1.1. Il motivo è inammissibile, in quanto la ricorrente non deduce l’omesso esame di un fatto storico decisivo per il giudizio, bensì la mancata pronuncia della commissione regionale su uno dei motivi di appello che sarebbero stati formulati dalla medesima e del quale, peraltro, non si rinviene traccia di sorta attraverso la mera lettura della sentenza impugnata, in difetto della specifica indicazione dell’atto processuale in cui il detto motivo sarebbe stato articolato.

2. Con il secondo motivo lamenta la violazione dell’art. 145 c.p.c., nonchè vizio di motivazione ex art. 360 c.p.c., comma 1, n. 5), poichè la commissione tributaria regionale ha omesso di rilevare la validità della notifica delle cartelle di pagamento eseguita presso il domicilio del fratello di chi rivestiva la carica di legale rappresentante della società contribuente, il quale era peraltro pure socio di quest’ultima e nel ricevere il plico si qualificò “persona addetta alla casa o azienda”.

2.1. Il motivo è manifestamente infondato, poichè la ricorrente assume la validità della notifica di una cartella di pagamento, eseguita presso il domicilio di un congiunto del legale rappresentante dell’ente destinatario del plico, che non trova alcun fondamento nella disciplina processuale vigente, atteso che l’art. 145 c.p.c., comma 1, consente detta notifica alla persona che rappresenta l’ente, esclusivamente presso la sua residenza, dimora o domicilio.

Nè assume rilevanza di sorta la circostanza che il congiunto del legale rappresentante della contribuente, fosse pure socio della medesima compagine sociale, avendo questa Corte già affermato che non è valida la notificazione di un avviso di accertamento effettuata nei confronti del socio di una società in nome collettivo in un luogo diverso dalla sede della società, non potendo all’evidenza considerarsi la stessa effettuata a mani proprie ed essendo principio generale quello secondo cui il potere di rappresentanza spetta al solo amministratore e non ai soci (Cass. 05/11/2008, n. 26540).

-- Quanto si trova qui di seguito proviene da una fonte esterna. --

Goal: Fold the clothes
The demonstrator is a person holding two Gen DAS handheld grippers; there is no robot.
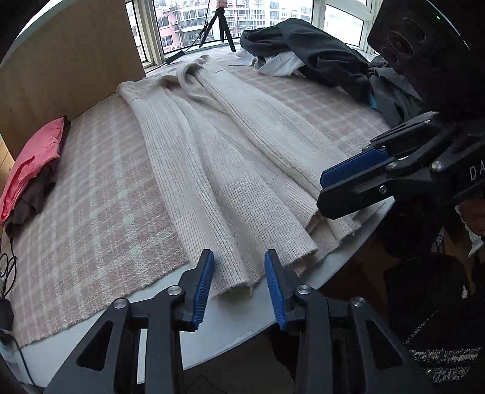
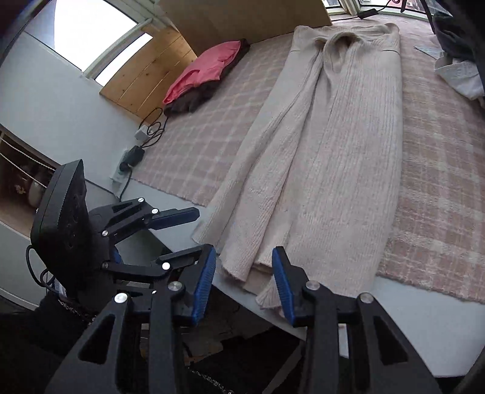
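Pink plaid rug (image 1: 91,197) under beige knit (image 1: 227,166) by window (image 1: 242,18); left tongs (image 1: 239,285), right tongs (image 2: 244,282) spread

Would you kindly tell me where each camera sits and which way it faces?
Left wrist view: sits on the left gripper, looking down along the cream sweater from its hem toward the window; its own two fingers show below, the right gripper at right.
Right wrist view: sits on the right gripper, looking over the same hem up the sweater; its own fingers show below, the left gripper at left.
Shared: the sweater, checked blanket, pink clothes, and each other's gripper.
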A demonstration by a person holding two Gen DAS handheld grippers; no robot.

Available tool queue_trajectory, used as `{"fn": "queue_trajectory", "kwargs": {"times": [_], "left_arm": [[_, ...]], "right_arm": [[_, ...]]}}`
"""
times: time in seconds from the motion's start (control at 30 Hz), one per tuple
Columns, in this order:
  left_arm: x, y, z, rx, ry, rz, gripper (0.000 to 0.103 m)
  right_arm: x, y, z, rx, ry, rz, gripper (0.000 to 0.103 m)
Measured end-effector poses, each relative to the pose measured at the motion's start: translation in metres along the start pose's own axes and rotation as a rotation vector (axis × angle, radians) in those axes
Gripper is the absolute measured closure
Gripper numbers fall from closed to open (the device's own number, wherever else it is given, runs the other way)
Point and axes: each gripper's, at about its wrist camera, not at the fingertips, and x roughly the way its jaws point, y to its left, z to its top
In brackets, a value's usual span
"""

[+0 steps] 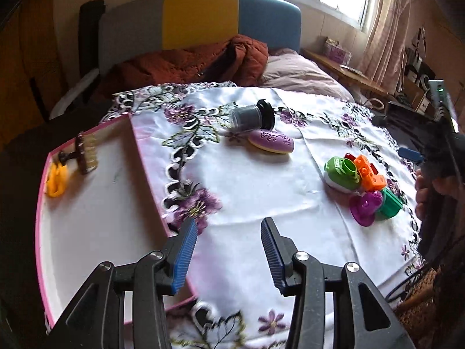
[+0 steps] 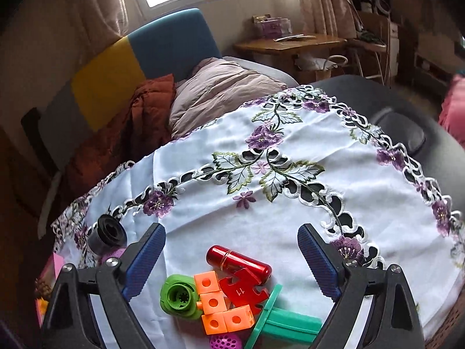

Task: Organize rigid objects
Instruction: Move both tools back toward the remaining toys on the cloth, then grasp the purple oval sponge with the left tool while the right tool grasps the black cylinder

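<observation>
The right gripper (image 2: 231, 257) has its fingers wide apart, empty, above the toy pile (image 2: 229, 302): red cylinder (image 2: 238, 263), orange blocks (image 2: 219, 305), green piece (image 2: 178, 295) lying between them. The left gripper (image 1: 229, 250), fingers partly apart and empty, hovers over the embroidered cloth (image 1: 261, 192) beside the pink-rimmed tray (image 1: 145, 168).

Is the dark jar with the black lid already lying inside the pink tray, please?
No. In the left wrist view the dark jar lies on its side on the tablecloth, well apart from the pink tray.
</observation>
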Motion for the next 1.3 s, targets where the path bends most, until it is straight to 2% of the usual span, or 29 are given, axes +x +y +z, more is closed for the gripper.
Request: {"fn": "queue_trajectory", "kwargs": {"times": [0.07,0.13,0.17,0.4,0.73,0.77,0.8,0.87,1.03,1.17,1.2,1.3], "left_arm": [[0.009,-0.006,0.007,0.009,0.012,-0.010,0.051],[0.019,-0.014,0.016,0.032,0.016,-0.027,0.028],[0.023,-0.018,0.020,0.038,0.017,-0.032,0.026],[0.065,-0.037,0.054,0.067,0.061,-0.052,0.026],[0.120,-0.060,0.094,0.166,0.102,-0.032,0.025],[0.124,-0.063,0.097,0.183,0.098,-0.028,0.024],[0.128,-0.066,0.099,0.207,0.095,-0.019,0.018],[0.139,-0.070,0.102,0.249,0.109,0.008,0.017],[0.157,-0.073,0.110,0.252,0.117,0.010,0.013],[0.168,-0.079,0.110,0.257,0.136,0.021,0.014],[0.170,-0.079,0.109,0.249,0.140,0.026,0.025],[0.167,-0.072,0.104,0.202,0.131,0.009,0.025]], "right_arm": [[0.000,-0.003,0.001,0.020,0.004,0.012,0.010],[0.000,-0.006,0.001,0.039,0.011,0.027,0.009],[0.001,-0.006,0.001,0.046,0.014,0.033,0.008],[0.002,-0.005,0.002,0.054,0.025,0.066,0.008],[0.009,-0.011,0.003,0.095,0.065,0.099,0.007],[0.009,-0.011,0.003,0.099,0.067,0.101,0.007],[0.009,-0.012,0.003,0.104,0.069,0.104,0.007],[0.010,-0.012,0.003,0.108,0.073,0.110,0.007],[0.010,-0.011,0.003,0.104,0.072,0.114,0.006],[0.010,-0.011,0.003,0.104,0.074,0.118,0.006],[0.010,-0.011,0.003,0.103,0.072,0.116,0.006],[0.012,-0.010,0.003,0.095,0.078,0.108,0.006]]}}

3. Le spese del giudizio seguono la soccombenza tra la ricorrente e i controricorrenti, mentre restano integralmente compensate tra la prima e l’Agenzia delle entrate. Sussistono i presupposti per l’applicazione nei confronti della ricorrente del D.P.R. n. 115 del 2002, art. 13, comma 1-quater, nel testo introdotto dalla L. n. 228 del 2012, art. 1, comma 17, ove dovuto.

PQM

Respinge il ricorso. Condanna la ricorrente al pagamento delle spese sostenute dai controricorrenti, che liquida in Euro 5.200,00 per compensi, oltre alle spese generali al 15% ed agli accessori di legge. Compensa le spese processuali tra la ricorrente e l’Agenzia delle entrate.

Ai sensi del D.P.R. n. 115 del 2002, art. 13, comma 1-quater, inserito dalla L. n. 228 del 2012, art. 1, comma 17, dà atto della sussistenza dei presupposti processuali per il versamento, da parte della ricorrente, dell’ulteriore importo a titolo di contributo unificato pari a quello previsto per il ricorso, a norma dello stesso art. 13, comma 1-bis, ove dovuto.

Così deciso in Roma, il 23 febbraio 2021.